● **Entries taken from a collection**:
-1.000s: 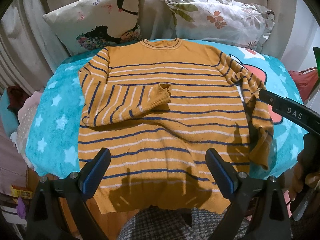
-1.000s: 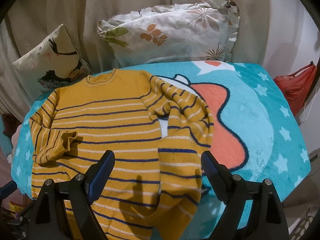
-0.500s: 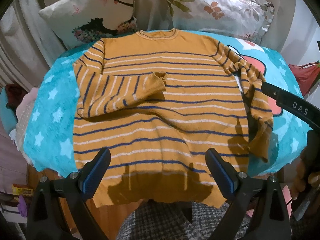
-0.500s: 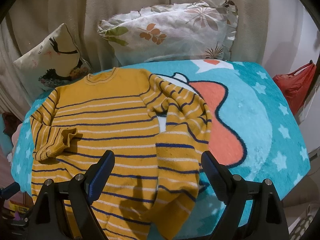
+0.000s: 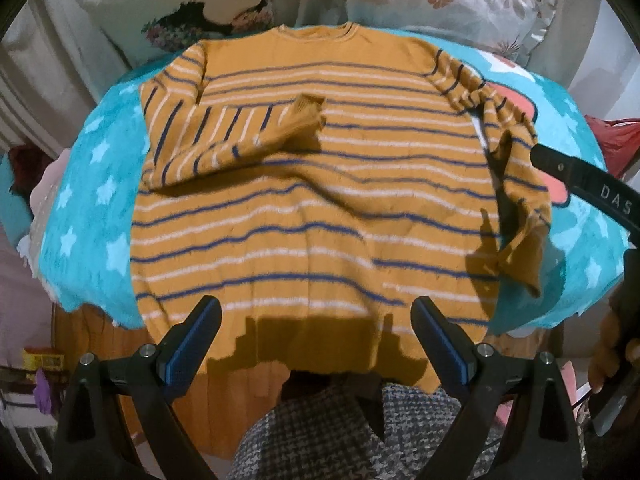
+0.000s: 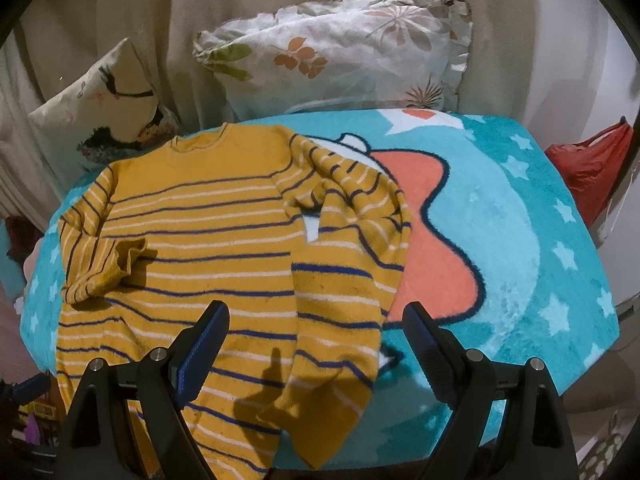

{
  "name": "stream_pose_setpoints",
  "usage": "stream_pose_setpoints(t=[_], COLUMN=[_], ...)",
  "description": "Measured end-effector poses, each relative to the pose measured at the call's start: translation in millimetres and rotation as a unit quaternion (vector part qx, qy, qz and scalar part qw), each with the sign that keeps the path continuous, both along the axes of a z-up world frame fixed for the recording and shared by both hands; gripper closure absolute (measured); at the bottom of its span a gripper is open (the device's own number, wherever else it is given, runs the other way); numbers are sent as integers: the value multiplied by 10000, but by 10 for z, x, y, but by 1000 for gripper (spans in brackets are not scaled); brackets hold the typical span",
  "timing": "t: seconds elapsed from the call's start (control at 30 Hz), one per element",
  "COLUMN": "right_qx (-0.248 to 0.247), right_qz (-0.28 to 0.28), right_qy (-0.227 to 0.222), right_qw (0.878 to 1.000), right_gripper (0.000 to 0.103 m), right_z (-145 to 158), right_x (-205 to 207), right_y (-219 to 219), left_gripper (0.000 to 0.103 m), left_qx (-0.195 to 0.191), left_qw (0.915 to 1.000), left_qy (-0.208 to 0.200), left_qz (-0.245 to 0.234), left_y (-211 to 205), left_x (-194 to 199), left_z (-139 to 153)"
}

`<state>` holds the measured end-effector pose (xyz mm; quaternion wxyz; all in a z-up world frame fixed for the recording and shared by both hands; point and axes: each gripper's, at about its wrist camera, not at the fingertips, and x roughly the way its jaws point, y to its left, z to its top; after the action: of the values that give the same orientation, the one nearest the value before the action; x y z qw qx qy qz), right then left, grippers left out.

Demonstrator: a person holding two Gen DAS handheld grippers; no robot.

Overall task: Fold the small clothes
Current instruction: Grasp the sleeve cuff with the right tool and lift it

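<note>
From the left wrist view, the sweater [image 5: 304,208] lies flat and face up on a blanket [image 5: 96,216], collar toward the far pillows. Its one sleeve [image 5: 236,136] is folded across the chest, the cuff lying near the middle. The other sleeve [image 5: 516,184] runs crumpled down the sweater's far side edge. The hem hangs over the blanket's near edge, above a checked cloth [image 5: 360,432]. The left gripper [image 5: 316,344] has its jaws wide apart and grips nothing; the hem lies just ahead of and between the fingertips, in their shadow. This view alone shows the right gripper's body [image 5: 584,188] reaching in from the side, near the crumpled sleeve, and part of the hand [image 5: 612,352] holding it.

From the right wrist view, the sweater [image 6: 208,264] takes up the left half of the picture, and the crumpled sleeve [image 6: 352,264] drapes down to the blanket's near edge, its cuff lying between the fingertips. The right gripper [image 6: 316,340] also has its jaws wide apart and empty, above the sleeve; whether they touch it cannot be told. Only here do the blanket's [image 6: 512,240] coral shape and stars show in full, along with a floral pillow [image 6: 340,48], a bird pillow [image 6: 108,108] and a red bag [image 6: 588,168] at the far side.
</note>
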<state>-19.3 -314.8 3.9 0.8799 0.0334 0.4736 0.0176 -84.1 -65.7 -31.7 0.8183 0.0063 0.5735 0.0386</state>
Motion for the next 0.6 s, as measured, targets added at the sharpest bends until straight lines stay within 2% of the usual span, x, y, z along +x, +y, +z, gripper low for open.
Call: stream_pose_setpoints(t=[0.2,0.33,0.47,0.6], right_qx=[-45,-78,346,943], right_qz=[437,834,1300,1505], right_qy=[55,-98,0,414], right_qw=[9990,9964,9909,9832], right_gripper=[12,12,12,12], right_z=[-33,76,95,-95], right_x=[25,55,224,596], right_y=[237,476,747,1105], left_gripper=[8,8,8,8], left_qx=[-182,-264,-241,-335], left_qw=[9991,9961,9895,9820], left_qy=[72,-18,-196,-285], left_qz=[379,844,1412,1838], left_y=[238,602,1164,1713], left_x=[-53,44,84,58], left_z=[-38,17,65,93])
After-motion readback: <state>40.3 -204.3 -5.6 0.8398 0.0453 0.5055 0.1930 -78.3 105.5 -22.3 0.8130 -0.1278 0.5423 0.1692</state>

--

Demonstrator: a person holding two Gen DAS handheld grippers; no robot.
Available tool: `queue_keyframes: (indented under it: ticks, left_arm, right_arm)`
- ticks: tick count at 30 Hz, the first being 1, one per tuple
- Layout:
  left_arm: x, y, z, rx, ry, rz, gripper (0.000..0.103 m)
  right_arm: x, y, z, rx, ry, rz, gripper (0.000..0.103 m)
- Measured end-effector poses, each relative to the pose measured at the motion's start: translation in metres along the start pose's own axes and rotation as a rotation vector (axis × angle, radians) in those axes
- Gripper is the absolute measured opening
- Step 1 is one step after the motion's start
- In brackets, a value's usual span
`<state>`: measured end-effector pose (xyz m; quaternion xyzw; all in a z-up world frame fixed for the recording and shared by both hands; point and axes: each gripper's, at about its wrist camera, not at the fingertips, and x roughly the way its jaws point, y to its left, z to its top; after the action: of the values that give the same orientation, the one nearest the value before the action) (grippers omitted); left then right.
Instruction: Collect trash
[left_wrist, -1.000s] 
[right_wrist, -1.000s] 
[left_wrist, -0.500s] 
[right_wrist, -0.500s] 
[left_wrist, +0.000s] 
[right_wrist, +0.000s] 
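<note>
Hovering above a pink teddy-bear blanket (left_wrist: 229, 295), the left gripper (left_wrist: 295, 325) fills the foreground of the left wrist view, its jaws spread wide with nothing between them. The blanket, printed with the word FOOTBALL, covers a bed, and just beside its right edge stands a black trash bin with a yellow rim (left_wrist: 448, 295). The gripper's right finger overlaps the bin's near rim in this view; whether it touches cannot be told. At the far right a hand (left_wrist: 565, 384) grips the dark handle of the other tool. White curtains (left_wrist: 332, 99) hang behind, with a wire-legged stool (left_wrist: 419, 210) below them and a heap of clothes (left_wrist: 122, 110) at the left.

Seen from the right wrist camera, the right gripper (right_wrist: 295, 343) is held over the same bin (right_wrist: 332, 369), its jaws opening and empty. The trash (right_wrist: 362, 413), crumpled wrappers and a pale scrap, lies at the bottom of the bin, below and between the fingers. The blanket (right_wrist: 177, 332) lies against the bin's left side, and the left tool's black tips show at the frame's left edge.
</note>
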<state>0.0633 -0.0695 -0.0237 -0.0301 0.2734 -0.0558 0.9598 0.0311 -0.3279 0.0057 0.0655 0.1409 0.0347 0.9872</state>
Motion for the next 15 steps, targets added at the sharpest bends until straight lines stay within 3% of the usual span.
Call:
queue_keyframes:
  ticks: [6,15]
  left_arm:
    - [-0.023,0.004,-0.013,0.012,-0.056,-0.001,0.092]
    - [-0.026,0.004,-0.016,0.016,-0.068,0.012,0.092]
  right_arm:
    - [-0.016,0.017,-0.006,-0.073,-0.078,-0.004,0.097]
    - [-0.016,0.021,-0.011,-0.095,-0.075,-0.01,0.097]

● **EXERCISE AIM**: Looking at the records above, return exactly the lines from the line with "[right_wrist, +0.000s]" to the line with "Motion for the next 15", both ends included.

● **REPLY TO THE EXERCISE**:
[right_wrist, +0.000s] 
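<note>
Hovering above a pink teddy-bear blanket (left_wrist: 229, 295), the left gripper (left_wrist: 295, 325) fills the foreground of the left wrist view, its jaws spread wide with nothing between them. The blanket, printed with the word FOOTBALL, covers a bed, and just beside its right edge stands a black trash bin with a yellow rim (left_wrist: 448, 295). The gripper's right finger overlaps the bin's near rim in this view; whether it touches cannot be told. At the far right a hand (left_wrist: 565, 384) grips the dark handle of the other tool. White curtains (left_wrist: 332, 99) hang behind, with a wire-legged stool (left_wrist: 419, 210) below them and a heap of clothes (left_wrist: 122, 110) at the left.

Seen from the right wrist camera, the right gripper (right_wrist: 295, 343) is held over the same bin (right_wrist: 332, 369), its jaws opening and empty. The trash (right_wrist: 362, 413), crumpled wrappers and a pale scrap, lies at the bottom of the bin, below and between the fingers. The blanket (right_wrist: 177, 332) lies against the bin's left side, and the left tool's black tips show at the frame's left edge.
</note>
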<state>0.0633 -0.0695 -0.0237 -0.0301 0.2734 -0.0558 0.9598 0.0311 -0.3279 0.0057 0.0655 0.1409 0.0347 0.9872</state>
Motion for the next 15 steps, targets added at the sharpest bends until straight lines stay within 3% of the usual span.

There is nothing more to this exercise.